Em particular, a regra de iluminura é a primeira que se deve observar ao se ordenar um brasão novo. Fazendo mais uma comparação com as línguas, a relação do campo com a peça ou figura principal é como a do sujeito com o predicado e a combinação dos esmaltes, como se fosse a concordância verbal. Assim, o normal é que um sujeito no singular seja predicado por um verbo no singular e um sujeito no plural, por um verbo no plural, mas há exceções justificadas, como os casos de silepse (concordância com o sentido, em vez da forma: a maioria são...). Da mesma maneira, o normal é que um campo de metal seja carregado de uma peça ou figura de cor e um campo de cor, de uma peça ou figura de metal, mas há exceções justificadas, como os casos já enunciados. Por conseguinte, combinar metal com metal ou cor com cor é como dizer nós vai: inteligível é, mas não é aceito pela norma-padrão.

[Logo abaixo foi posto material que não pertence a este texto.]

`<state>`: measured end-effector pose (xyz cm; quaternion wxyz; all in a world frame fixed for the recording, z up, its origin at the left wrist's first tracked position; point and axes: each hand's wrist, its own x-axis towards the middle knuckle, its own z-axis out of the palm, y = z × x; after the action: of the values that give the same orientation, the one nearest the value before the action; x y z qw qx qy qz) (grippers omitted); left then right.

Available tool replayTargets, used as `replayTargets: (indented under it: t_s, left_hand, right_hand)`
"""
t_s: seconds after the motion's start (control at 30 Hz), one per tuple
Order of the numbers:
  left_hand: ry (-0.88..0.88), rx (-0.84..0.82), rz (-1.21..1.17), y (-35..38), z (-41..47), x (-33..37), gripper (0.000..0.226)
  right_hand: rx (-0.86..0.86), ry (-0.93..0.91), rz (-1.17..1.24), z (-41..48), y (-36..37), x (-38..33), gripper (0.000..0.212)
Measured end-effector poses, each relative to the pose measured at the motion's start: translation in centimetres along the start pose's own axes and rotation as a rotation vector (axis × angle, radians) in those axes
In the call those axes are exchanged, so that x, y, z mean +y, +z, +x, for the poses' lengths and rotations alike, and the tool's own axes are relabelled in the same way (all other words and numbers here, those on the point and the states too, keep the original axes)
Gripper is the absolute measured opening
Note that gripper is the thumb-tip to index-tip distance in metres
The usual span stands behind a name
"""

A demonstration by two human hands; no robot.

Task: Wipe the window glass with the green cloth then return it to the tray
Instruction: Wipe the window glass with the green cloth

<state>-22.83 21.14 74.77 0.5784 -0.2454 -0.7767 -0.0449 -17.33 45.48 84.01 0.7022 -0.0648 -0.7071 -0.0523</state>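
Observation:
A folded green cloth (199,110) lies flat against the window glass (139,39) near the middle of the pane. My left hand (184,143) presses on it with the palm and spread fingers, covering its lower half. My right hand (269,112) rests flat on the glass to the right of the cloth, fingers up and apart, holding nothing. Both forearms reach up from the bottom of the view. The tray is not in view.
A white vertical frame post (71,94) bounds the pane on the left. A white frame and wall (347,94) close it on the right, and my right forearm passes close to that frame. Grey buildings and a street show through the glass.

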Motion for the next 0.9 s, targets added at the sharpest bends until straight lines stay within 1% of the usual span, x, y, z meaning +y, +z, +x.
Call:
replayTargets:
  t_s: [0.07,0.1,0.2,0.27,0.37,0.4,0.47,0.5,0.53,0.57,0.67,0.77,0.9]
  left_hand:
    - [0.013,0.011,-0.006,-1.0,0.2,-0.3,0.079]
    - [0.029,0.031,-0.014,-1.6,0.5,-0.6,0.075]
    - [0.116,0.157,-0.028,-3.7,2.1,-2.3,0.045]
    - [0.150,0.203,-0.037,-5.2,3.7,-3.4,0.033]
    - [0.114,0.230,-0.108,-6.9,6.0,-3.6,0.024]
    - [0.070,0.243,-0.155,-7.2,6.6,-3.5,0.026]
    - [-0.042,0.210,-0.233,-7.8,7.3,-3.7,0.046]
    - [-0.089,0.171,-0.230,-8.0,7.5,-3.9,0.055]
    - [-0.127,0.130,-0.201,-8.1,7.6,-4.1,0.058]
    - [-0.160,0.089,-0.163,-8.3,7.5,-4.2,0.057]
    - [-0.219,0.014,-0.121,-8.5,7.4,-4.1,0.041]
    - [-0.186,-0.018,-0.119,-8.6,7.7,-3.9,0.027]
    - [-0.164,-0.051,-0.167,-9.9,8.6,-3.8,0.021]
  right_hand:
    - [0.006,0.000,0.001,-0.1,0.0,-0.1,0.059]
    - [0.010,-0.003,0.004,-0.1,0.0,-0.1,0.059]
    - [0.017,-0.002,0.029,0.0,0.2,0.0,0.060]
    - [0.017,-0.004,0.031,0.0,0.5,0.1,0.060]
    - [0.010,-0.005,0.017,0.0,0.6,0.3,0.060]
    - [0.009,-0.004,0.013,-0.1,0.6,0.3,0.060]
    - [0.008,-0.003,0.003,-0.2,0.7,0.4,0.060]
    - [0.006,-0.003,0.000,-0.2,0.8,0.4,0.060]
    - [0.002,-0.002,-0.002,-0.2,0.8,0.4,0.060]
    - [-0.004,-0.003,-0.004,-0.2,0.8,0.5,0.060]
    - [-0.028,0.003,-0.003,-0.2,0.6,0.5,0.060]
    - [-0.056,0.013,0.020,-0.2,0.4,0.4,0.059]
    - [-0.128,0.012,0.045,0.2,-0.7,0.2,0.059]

Por tudo isto, o autor do Tratado Prinsault é muito feliz quando diz que os erros ocorrem porque alguns "sem discrição tomam armas ao seu bel-prazer". Ora, se há um código, logo não se pode combinar tal e tal esmalte por tal e tal razão fora desse código, digamos: o vermelho por ser a cor da Paixão e do martírio e o azul por ser a cor mariana. Não pode, ponto! Caberá à criatividade do heraldista conciliar o que o cliente quer com o que a heráldica dita.
(1) Atualmente tanto em francês como em português se diria d'argent à la croix potencée d'or, cantonnée de quatre croisettes du même/de prata com uma cruz potenteia de ouro, cantonada de quatro cruzetas do mesmo.